**What the exercise asks**
Lines from the beginning of the data below through the one containing "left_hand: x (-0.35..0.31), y" are to be printed exactly as they appear.
**** Material supplied ****
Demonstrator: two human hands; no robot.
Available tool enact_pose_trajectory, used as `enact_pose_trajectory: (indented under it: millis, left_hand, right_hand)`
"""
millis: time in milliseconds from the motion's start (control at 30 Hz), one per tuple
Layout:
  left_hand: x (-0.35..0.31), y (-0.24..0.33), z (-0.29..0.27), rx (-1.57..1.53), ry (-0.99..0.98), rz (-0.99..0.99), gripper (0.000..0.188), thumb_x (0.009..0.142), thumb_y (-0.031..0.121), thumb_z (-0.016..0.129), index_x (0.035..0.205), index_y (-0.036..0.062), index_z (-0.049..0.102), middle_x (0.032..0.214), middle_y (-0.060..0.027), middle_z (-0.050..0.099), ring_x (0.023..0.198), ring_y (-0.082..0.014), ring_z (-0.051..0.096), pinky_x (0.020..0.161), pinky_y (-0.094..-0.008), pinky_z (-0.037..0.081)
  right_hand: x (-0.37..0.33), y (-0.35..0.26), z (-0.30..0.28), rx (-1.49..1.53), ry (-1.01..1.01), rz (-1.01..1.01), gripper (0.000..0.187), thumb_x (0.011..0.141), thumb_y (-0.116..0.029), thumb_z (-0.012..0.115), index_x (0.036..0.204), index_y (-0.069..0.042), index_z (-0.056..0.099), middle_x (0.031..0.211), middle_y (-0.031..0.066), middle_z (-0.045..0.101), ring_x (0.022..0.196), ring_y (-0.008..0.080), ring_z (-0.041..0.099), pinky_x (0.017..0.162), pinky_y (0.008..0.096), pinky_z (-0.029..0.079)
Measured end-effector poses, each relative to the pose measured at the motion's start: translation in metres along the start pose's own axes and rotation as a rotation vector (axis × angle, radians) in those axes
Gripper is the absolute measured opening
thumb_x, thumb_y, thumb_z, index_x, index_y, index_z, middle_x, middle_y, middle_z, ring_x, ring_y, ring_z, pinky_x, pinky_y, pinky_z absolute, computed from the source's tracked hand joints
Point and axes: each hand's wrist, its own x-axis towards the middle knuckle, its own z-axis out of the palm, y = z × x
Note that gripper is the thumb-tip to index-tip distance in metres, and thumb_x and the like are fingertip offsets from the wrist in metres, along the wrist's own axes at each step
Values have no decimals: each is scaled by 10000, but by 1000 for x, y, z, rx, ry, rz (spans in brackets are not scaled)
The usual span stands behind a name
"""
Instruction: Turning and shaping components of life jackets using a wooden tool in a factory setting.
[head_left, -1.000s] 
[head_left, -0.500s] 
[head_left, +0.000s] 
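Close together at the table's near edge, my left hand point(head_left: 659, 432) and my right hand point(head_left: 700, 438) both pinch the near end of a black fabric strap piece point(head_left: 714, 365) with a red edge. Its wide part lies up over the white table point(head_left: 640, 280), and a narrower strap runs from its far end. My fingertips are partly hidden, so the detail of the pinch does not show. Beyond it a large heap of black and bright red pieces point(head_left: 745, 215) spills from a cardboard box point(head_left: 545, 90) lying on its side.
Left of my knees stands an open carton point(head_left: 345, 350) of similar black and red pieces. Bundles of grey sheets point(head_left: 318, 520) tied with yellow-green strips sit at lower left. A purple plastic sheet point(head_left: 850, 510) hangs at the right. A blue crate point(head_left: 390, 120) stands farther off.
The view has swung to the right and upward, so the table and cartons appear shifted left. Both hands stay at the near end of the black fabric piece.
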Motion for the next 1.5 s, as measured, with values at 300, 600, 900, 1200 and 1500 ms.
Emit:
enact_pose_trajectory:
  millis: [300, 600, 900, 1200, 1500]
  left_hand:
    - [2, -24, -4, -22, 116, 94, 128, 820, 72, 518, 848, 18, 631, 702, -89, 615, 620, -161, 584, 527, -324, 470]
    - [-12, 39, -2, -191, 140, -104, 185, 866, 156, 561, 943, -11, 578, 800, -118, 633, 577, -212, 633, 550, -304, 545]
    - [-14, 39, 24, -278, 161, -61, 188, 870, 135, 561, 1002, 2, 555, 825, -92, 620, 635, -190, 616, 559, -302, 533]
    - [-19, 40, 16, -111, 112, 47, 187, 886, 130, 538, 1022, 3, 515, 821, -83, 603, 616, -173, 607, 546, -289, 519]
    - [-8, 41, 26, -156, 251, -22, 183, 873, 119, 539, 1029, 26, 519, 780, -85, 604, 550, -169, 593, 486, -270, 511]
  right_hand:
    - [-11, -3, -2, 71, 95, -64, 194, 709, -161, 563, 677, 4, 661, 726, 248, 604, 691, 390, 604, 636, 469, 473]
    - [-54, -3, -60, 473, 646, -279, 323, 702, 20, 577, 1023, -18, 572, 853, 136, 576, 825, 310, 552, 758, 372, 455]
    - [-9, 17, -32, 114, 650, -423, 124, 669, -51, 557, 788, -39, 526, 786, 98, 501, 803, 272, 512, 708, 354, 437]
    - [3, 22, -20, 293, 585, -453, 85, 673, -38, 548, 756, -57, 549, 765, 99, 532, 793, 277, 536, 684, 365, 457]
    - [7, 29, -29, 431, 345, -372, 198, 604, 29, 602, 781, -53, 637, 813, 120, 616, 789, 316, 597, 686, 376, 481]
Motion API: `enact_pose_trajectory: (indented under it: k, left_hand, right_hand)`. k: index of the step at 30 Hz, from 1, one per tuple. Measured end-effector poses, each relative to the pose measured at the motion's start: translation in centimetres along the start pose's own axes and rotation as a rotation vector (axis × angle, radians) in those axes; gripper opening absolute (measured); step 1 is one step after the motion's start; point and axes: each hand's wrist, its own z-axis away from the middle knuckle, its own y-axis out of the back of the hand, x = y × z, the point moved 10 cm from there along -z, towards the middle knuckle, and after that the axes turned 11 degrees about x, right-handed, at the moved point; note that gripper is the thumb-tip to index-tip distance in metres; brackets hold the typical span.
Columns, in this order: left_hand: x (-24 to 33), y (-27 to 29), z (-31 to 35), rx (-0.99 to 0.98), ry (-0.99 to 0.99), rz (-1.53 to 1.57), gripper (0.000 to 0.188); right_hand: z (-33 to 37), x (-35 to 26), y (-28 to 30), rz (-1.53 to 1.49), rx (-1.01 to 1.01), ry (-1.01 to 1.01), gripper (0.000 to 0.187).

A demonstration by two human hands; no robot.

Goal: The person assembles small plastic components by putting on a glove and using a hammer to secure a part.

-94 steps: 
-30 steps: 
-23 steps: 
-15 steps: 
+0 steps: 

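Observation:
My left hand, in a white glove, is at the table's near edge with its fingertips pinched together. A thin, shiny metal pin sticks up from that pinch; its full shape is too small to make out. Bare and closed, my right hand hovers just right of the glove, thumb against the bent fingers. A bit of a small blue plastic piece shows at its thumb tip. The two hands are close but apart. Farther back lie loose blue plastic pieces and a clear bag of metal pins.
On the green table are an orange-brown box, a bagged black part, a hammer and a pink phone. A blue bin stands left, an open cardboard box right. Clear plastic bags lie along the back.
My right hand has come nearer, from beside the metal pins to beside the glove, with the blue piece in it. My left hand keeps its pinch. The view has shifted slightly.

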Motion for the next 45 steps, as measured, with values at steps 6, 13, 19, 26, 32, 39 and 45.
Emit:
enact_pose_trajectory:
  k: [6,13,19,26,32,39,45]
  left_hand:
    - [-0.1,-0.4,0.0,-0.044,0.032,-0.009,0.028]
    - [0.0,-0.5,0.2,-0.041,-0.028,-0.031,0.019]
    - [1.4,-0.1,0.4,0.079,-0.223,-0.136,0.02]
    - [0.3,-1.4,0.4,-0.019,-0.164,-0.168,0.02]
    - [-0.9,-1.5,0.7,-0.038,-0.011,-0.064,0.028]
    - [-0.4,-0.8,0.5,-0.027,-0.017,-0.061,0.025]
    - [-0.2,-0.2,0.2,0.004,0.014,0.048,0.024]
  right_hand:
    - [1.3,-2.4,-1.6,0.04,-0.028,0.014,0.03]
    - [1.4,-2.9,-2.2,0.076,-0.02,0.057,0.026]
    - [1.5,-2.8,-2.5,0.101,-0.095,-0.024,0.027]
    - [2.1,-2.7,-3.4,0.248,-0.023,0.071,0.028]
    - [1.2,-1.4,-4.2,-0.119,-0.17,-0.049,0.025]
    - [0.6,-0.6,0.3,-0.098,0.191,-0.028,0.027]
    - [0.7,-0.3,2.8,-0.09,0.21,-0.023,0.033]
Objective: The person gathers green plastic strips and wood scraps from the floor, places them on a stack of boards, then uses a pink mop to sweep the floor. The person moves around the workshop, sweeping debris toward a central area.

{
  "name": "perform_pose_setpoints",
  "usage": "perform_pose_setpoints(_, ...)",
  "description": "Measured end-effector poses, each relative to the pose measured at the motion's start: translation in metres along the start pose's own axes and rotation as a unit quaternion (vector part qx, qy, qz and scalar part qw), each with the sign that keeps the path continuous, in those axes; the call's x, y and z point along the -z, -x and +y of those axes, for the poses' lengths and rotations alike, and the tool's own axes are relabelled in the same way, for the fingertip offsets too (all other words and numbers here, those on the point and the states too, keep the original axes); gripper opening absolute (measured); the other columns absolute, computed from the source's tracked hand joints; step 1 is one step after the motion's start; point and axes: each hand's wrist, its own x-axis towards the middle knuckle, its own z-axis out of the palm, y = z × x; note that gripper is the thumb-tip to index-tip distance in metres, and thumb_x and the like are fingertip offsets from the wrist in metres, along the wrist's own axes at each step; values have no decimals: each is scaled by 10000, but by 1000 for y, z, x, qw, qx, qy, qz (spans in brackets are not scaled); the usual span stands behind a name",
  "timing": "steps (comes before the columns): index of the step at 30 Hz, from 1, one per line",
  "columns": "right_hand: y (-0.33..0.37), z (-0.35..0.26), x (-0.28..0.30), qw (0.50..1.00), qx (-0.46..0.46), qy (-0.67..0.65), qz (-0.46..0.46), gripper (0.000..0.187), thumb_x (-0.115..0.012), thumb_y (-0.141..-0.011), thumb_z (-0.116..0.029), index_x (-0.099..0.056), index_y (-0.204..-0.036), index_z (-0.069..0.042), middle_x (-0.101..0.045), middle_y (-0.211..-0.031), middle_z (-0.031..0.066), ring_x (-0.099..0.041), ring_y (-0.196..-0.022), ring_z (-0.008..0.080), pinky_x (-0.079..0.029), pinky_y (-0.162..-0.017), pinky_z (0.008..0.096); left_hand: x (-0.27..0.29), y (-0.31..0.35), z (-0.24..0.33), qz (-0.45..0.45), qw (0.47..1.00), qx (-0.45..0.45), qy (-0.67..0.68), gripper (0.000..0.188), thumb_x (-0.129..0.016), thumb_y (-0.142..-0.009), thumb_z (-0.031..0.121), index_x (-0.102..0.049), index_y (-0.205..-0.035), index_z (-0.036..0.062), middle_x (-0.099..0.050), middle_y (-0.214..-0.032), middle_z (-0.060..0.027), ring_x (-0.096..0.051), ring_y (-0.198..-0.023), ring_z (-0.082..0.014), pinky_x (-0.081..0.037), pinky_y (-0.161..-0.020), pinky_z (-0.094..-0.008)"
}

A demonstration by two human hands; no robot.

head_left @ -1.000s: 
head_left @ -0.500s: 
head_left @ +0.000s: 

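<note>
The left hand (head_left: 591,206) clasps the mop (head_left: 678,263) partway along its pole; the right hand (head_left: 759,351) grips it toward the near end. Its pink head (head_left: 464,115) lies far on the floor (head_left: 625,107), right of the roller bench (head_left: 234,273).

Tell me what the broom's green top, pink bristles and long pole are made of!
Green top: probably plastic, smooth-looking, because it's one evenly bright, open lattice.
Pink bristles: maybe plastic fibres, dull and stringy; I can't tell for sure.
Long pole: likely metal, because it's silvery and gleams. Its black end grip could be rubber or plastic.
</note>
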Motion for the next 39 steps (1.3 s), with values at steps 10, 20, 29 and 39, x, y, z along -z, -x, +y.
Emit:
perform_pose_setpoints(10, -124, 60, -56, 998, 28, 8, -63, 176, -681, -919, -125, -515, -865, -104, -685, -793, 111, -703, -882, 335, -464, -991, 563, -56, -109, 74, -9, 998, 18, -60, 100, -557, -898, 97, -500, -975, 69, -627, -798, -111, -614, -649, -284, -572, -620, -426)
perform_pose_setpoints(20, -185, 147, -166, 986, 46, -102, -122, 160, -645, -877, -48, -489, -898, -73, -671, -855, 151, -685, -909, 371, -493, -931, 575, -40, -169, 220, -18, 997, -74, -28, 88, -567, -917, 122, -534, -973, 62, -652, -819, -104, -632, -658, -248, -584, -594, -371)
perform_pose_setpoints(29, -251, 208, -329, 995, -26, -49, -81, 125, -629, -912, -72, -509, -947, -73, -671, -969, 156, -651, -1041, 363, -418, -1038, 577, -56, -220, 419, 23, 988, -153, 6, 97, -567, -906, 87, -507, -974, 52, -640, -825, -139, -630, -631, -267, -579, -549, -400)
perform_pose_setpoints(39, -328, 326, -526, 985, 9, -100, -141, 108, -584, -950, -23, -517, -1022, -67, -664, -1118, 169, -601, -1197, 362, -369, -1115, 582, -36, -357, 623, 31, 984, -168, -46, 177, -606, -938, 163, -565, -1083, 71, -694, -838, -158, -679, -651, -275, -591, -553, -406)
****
**Answer to the exercise**
Demonstrator: two human hands; no robot.
Available tool enact_pose_trajectory, used as `enact_pose_trajectory: (indented under it: millis, left_hand, right_hand)`
"""
millis: time in milliseconds from the motion's start (control at 30 Hz), one per tuple
Layout:
  left_hand: x (-0.35..0.31), y (-0.24..0.33), z (-0.29..0.27), rx (-1.57..1.53), ry (-0.99..0.98), rz (-0.99..0.99), gripper (0.000..0.188), thumb_x (0.009..0.142), thumb_y (-0.031..0.121), thumb_z (-0.016..0.129), index_x (0.035..0.205), index_y (-0.036..0.062), index_z (-0.049..0.102), middle_x (0.032..0.214), middle_y (-0.060..0.027), middle_z (-0.050..0.099), ring_x (0.023..0.198), ring_y (-0.082..0.014), ring_z (-0.051..0.096), pinky_x (0.020..0.161), pinky_y (-0.094..-0.008), pinky_z (-0.037..0.081)

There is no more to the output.